--- TASK INSTRUCTIONS ---
Return copies of the lines below that mention "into".

──────────────────────────────

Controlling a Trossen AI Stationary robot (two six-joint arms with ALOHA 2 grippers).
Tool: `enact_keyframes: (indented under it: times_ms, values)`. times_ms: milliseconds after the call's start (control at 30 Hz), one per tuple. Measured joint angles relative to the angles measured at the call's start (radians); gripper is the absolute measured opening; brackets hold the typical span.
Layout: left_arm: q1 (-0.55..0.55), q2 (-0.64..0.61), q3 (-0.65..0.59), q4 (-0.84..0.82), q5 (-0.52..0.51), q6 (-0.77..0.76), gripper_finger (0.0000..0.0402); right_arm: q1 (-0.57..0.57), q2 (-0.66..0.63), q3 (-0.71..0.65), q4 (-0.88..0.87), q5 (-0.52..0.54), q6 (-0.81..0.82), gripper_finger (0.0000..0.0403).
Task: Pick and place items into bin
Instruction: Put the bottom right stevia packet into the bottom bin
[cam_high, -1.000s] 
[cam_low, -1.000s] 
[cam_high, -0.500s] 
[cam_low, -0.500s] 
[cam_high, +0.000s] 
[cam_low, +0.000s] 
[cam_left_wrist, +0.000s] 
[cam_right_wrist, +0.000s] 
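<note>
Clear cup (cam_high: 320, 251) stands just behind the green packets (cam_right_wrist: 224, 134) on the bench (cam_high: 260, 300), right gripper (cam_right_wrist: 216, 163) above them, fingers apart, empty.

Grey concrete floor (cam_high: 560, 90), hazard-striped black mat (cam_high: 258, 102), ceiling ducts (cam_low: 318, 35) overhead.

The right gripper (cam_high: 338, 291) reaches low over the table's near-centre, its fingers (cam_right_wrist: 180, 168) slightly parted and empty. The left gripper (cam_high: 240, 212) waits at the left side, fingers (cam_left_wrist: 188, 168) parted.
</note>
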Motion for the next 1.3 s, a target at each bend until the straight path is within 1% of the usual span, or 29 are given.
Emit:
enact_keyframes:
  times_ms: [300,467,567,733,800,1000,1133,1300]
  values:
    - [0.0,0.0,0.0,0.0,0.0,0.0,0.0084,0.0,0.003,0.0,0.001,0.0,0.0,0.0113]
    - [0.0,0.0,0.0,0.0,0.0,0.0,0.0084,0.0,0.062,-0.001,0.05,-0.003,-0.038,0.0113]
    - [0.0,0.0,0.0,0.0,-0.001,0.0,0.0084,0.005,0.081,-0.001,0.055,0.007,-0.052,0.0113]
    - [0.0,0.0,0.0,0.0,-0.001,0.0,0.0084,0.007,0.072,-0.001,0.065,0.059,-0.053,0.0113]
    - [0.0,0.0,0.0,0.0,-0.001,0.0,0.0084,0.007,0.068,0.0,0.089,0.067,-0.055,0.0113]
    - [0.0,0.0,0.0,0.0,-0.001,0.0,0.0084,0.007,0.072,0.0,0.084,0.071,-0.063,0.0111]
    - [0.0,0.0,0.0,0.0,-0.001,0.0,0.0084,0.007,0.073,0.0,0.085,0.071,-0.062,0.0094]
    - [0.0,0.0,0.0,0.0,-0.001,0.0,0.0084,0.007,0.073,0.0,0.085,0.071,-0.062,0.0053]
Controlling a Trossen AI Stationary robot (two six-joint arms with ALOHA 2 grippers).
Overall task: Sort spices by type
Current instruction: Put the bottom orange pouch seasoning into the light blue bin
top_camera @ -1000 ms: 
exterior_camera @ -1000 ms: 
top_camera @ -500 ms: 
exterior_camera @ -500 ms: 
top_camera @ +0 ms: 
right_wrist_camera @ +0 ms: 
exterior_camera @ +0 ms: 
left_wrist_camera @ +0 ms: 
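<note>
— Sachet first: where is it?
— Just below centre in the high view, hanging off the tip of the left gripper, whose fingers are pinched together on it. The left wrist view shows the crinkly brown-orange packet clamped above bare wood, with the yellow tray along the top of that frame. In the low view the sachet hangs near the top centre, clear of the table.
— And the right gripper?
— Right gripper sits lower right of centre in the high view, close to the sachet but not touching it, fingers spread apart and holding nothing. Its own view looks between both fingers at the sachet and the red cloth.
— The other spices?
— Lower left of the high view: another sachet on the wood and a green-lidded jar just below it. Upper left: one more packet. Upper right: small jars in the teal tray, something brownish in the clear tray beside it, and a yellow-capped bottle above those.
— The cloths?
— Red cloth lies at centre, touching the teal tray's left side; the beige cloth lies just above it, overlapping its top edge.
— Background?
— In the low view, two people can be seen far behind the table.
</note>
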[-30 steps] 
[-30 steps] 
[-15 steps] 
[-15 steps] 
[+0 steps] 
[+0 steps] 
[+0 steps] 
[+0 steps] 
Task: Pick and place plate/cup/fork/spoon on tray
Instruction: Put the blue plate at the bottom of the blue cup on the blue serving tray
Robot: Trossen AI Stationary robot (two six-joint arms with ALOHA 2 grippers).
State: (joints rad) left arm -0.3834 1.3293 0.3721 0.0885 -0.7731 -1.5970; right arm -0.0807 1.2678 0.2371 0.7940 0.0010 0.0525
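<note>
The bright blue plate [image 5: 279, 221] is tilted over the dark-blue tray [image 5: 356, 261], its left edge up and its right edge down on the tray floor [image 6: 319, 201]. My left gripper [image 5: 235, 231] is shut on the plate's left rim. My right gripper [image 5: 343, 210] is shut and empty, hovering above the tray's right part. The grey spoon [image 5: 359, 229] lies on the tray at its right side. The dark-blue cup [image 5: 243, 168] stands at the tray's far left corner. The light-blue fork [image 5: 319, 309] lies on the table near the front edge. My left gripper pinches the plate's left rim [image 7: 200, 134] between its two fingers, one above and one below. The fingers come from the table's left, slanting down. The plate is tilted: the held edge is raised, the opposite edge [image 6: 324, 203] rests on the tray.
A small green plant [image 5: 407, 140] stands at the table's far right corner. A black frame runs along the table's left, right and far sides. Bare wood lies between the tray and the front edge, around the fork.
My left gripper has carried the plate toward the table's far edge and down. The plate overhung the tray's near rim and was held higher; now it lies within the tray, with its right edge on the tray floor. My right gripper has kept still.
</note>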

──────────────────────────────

--- SOLUTION TO THE PROBLEM ---
Task: Pick and place items into bin
Instruction: Put the bottom right stevia packet into the bottom bin
Current instruction: Put the bottom orange pouch seasoning into the light blue bin

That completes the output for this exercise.